Right now he was in the prime of his life, and as he had just bought Britain’s largest steel and concrete supply company there was no better time to take over as head of Castiglione Europa. The two businesses dovetailed so beautifully that Sebastiano had already asked his marketing and sales team to work up a plan to move into the hotel refurbishment industry across Eastern Europe.
He just had to convince his hard-headed nonno to retire and see out his twilight years with the wife he adored in the family’s Amalfi coast villa. Then, and only then, could Sebastiano make up for the hardship he had caused his family fifteen years ago.

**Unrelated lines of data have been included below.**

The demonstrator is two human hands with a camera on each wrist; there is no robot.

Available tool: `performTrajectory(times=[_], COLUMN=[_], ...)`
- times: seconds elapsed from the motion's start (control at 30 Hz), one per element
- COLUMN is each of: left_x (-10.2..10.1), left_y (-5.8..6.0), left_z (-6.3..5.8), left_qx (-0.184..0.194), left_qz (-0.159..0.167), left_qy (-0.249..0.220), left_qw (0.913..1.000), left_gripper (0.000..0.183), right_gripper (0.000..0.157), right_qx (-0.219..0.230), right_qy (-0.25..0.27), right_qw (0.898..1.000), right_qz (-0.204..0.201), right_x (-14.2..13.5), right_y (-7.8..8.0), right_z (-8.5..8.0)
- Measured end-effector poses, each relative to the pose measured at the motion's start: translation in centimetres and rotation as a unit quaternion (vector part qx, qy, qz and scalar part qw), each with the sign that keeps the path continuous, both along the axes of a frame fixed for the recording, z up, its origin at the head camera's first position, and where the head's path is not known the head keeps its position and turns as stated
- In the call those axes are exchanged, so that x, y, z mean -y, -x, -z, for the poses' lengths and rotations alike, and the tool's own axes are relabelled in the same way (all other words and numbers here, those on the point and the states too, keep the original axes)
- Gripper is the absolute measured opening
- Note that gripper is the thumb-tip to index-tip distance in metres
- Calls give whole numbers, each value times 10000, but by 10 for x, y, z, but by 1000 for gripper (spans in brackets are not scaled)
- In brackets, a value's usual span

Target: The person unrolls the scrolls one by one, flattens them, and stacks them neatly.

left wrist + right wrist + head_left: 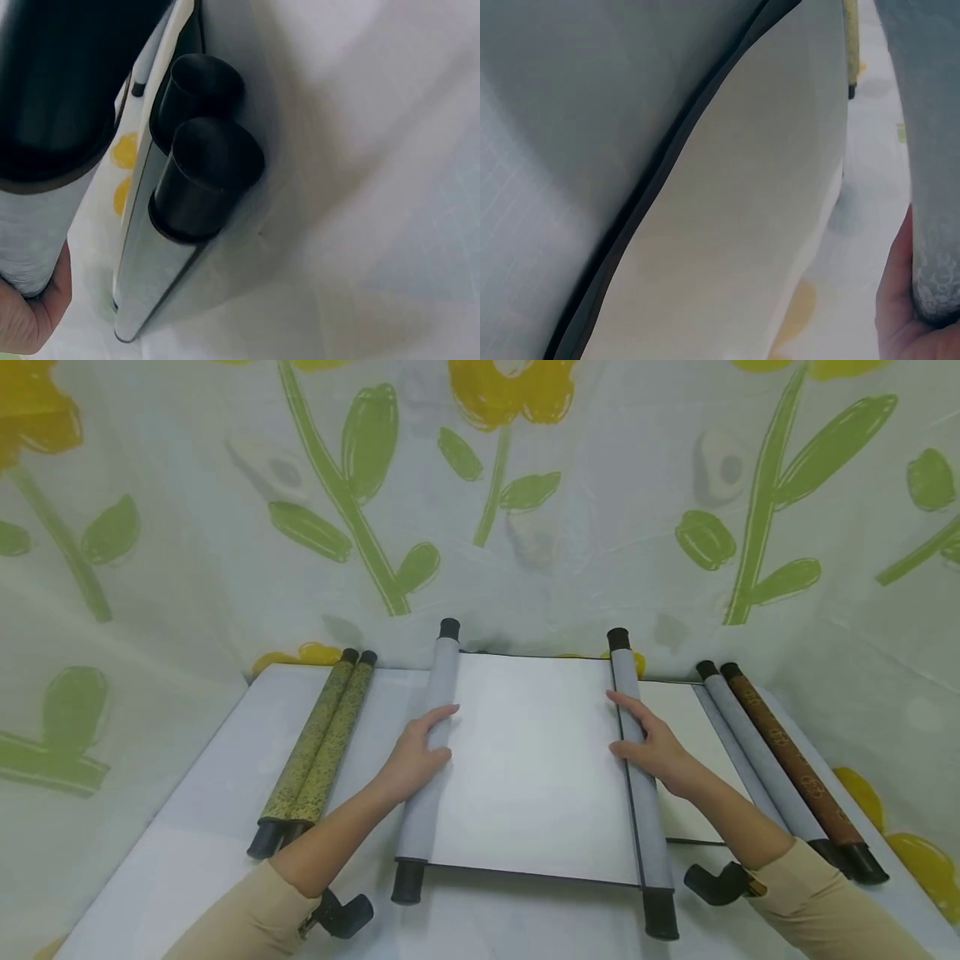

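A hanging scroll is spread between two grey rollers with black end caps, its white sheet [532, 760] facing up in the head view. My left hand [416, 752] grips the left roller [417, 814], thumb and forefinger on its inner side. Around the right roller [649, 827] my right hand [660, 750] holds on in the same way. In the left wrist view a black end cap [60, 82] looms close, the left hand [34, 319] curling round the grey roll below it. The right wrist view has the right hand [900, 319] wrapped round a grey roll [937, 150].
Two yellow-green patterned scrolls [322, 743] lie side by side at the left. On the right lies another part-unrolled scroll with a cream sheet [682, 718], beside a grey roll [761, 747] and a brown patterned scroll [795, 760]. A flower-printed sheet [600, 527] hangs behind the white table [187, 827].
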State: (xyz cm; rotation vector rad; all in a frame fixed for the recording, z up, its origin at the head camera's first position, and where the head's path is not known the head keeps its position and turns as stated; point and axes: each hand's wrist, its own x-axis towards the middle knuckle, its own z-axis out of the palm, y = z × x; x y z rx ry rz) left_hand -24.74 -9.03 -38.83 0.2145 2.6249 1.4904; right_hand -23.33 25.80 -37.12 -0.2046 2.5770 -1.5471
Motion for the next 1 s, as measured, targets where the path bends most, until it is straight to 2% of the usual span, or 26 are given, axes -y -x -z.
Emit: performTrajectory(times=[0.23, 0.4, 0.57, 1.0], left_x=[8, 9, 10, 19], left_y=[2, 4, 5, 3], left_z=[3, 2, 2, 2], left_qx=[-50, -63, 23, -126], left_qz=[33, -57, -116, -59], left_qy=[20, -18, 5, 106], left_qw=[10000, 10000, 9999, 9998], left_gripper=[58, 65, 70, 64], right_gripper=[81, 93, 96, 72], right_qx=[165, 85, 47, 110], right_qy=[-97, -188, -201, -184], right_qw=[9996, 9991, 9991, 9997], right_qz=[201, 359, 367, -69], right_x=[-7, -7, -8, -16], right_y=[0, 0, 2, 1], right_z=[4, 4, 4, 2])
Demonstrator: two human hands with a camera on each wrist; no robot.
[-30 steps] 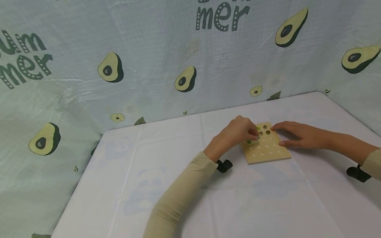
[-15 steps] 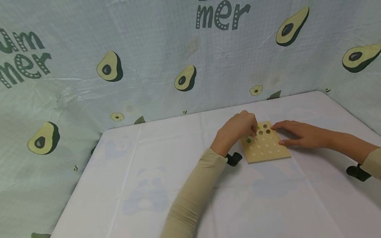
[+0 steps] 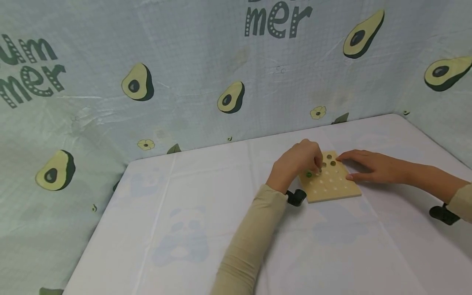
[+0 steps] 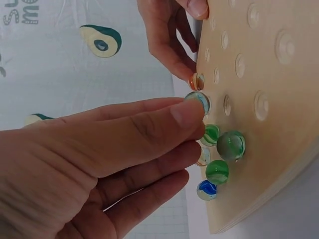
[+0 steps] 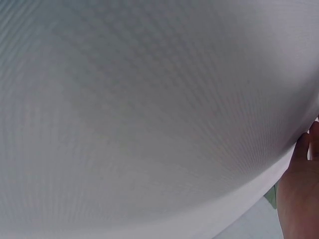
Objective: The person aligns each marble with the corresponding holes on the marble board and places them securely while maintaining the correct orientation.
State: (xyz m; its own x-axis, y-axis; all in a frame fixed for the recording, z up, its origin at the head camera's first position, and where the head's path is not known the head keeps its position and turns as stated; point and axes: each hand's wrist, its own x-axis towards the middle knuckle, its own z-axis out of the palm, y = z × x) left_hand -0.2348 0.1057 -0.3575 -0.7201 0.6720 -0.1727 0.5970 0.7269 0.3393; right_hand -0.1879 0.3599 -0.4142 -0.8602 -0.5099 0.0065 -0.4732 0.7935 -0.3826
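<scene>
In the head view, my left hand (image 3: pixel 296 164) is over the left part of a pale wooden board (image 3: pixel 333 192) with rows of round hollows. Up close in the left wrist view, its thumb and fingers pinch a clear marble with light blue in it (image 4: pixel 205 102), right at the board's surface. Several marbles sit on the board near these fingers, among them a green one (image 4: pixel 217 172), a clear green one (image 4: pixel 231 145), a blue and white one (image 4: pixel 207 190) and an orange one (image 4: pixel 196 81). My right hand (image 3: pixel 376 168) rests against the board's right edge, thumb and fingers spread.
The board lies on a white cloth-covered table (image 3: pixel 147 229) with faint panda prints. Behind it stands a pale fabric backdrop (image 3: pixel 184 61) printed with avocados. A small black wrist camera (image 3: pixel 296 197) hangs below the left wrist, near the board's left edge.
My left hand and forearm have shifted to the right over the board, and the hand now covers a marble in the back row. The right hand has stayed in place.
</scene>
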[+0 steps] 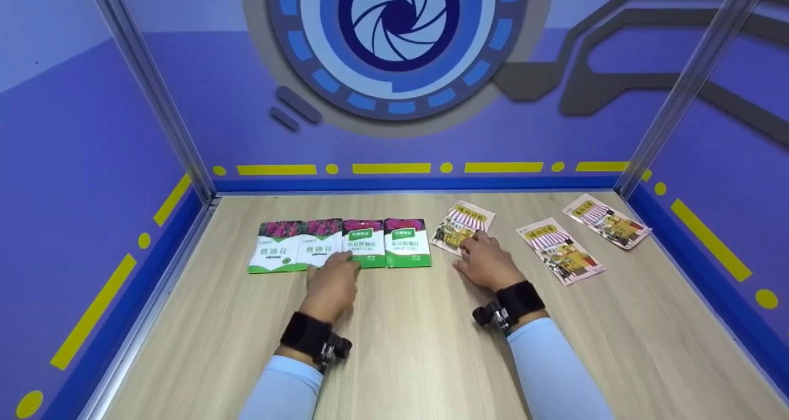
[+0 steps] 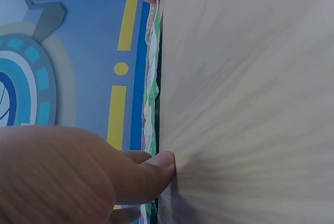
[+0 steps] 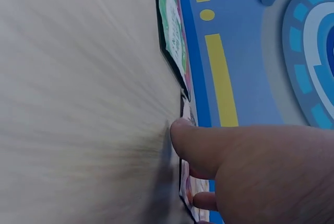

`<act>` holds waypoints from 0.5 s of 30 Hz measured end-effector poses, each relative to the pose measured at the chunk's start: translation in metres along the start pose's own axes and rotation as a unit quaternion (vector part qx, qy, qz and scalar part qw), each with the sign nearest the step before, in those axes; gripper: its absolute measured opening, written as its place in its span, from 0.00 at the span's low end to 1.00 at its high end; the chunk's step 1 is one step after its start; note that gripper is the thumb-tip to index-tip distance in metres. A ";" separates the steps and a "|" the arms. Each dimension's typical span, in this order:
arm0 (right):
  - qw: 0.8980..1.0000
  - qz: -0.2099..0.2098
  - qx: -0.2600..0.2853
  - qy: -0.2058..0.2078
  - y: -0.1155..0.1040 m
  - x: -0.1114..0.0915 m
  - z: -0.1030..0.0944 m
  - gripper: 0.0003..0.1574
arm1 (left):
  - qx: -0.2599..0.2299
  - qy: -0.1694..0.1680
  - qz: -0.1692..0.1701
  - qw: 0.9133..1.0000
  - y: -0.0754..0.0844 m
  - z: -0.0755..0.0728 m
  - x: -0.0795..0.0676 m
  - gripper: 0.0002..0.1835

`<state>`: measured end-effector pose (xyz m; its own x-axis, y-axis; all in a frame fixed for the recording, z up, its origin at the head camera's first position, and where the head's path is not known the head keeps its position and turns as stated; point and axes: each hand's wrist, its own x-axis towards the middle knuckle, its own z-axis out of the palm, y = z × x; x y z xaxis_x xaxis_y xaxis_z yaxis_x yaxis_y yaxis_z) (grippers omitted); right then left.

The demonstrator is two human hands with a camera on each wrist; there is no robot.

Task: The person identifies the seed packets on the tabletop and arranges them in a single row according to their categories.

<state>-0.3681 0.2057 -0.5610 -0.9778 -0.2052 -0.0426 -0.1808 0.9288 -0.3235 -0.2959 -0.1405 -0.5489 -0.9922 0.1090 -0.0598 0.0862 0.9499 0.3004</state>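
Four seed packets lie side by side on the table, two mostly white packets [image 1: 271, 247] [image 1: 317, 243] at the left and two green-and-white packets [image 1: 365, 242] [image 1: 407, 243] at the right, all with flower pictures on top. My left hand [image 1: 333, 285] rests with its fingertips on the lower edges of the middle two, thumb down by the table in the left wrist view. A pink packet with a striped awning picture [image 1: 463, 222] lies tilted right of the row. My right hand [image 1: 488, 263] touches its lower right part with the fingers, the thumb close by its near corner.
Two more pink awning packets [image 1: 562, 251] [image 1: 607, 221] lie askew at the right. The wooden table [image 1: 419, 346] ends at a blue back wall [image 1: 394, 142], with side panels left and right. Each wrist wears a black strap with a small camera [image 1: 336, 348].
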 end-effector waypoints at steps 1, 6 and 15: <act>1.000 -0.004 0.003 0.006 0.002 -0.002 0.000 0.31 | -0.001 -0.001 0.001 1.000 0.001 0.000 0.000 0.28; 0.999 -0.033 0.012 0.029 0.011 -0.008 -0.003 0.16 | -0.003 -0.006 0.002 1.000 0.005 0.002 0.004 0.28; 0.997 -0.061 0.023 0.049 0.009 -0.009 -0.002 0.07 | -0.005 0.002 0.013 1.000 -0.001 0.001 0.003 0.25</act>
<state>-0.3610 0.2166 -0.5616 -0.9548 -0.2827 0.0921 -0.2966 0.8830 -0.3639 -0.2985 -0.1408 -0.5506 -0.9900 0.1321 -0.0489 0.1106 0.9441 0.3105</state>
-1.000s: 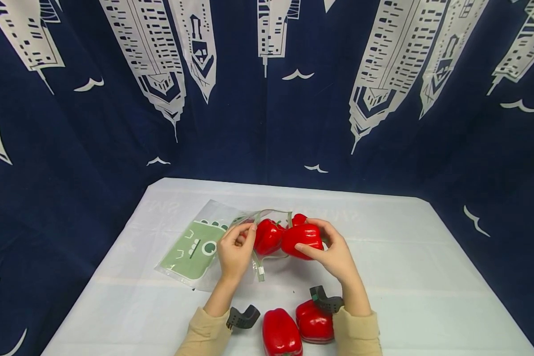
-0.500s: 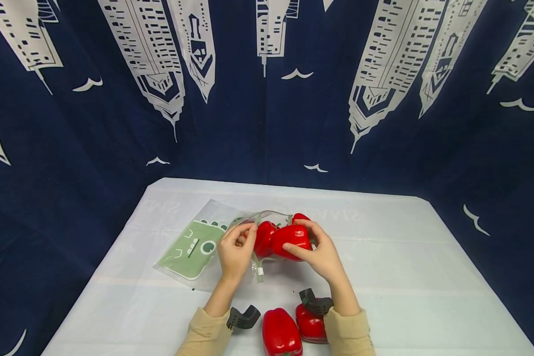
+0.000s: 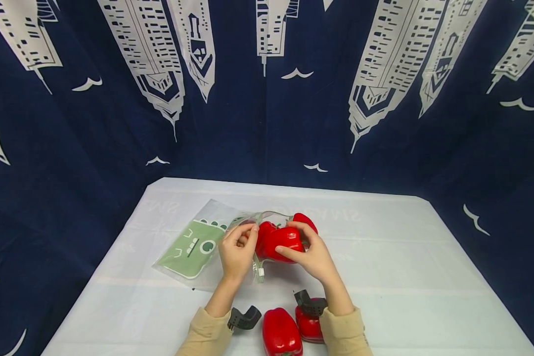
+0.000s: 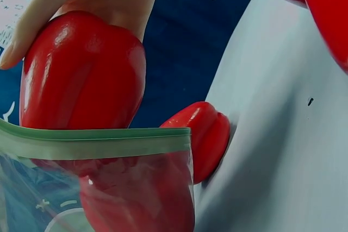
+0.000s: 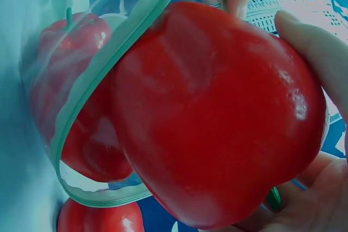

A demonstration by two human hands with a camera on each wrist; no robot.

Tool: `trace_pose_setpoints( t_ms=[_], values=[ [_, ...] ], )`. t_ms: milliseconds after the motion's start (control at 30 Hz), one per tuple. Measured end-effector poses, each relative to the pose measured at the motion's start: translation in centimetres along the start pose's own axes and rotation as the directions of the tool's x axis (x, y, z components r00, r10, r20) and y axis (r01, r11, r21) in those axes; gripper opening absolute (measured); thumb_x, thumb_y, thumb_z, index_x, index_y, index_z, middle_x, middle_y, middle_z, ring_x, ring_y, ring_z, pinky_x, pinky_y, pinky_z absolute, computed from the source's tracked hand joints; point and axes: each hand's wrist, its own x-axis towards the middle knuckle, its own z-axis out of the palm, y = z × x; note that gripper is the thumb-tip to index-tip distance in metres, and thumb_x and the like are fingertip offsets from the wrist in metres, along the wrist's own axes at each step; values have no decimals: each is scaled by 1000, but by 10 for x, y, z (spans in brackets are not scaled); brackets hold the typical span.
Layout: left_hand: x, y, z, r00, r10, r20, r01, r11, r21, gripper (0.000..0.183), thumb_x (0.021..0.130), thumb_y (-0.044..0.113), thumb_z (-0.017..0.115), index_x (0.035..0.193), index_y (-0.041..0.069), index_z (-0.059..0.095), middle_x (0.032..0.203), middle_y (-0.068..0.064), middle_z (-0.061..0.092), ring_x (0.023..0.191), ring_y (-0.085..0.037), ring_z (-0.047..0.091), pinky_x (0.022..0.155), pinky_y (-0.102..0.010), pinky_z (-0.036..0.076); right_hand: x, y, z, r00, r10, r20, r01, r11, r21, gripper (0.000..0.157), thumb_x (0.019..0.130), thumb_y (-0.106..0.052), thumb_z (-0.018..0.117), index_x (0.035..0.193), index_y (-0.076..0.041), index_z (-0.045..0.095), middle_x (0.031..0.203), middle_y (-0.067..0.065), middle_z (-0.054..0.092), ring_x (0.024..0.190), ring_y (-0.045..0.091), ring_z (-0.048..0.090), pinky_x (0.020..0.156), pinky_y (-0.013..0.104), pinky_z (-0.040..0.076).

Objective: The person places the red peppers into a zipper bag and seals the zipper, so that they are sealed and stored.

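Observation:
My left hand (image 3: 237,252) pinches the green-edged mouth of a clear zip bag (image 3: 191,252), which lies on its side and has a green cartoon face. My right hand (image 3: 318,257) grips a red bell pepper (image 3: 282,243), thumb on one side and fingers on the other. In the right wrist view this pepper (image 5: 217,112) sits at the bag's opening, its green stem toward the palm. Another red pepper (image 5: 70,42) is inside the bag, seen through the plastic. Just beyond the mouth, a further red pepper (image 3: 306,220) lies on the table, partly hidden by my right hand.
Two more red peppers stand near the front of the white table (image 3: 405,272): one pepper (image 3: 282,331) between my forearms, another pepper (image 3: 309,326) partly covered by the right wrist camera. A dark blue printed cloth (image 3: 267,123) hangs behind the table.
My right hand has moved left with the pepper, bringing it closer to the bag's mouth. More of the pepper behind it now shows. My left hand has stayed nearly still.

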Motion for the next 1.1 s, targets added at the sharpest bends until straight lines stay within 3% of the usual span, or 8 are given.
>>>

Deep in thought, he flicked on the lights to the executive floor and heard a text come through on his phone. Switching on the coffee machine on his way to his office, he opened the text and pulled up short.
He read it twice. Apparently Paula was in Accident and Emergency with her husband who had a suspected broken ankle. The report he required was still on her computer. His frown turned into a scowl. With his grandfather due any minute, he didn’t need this kind of delay.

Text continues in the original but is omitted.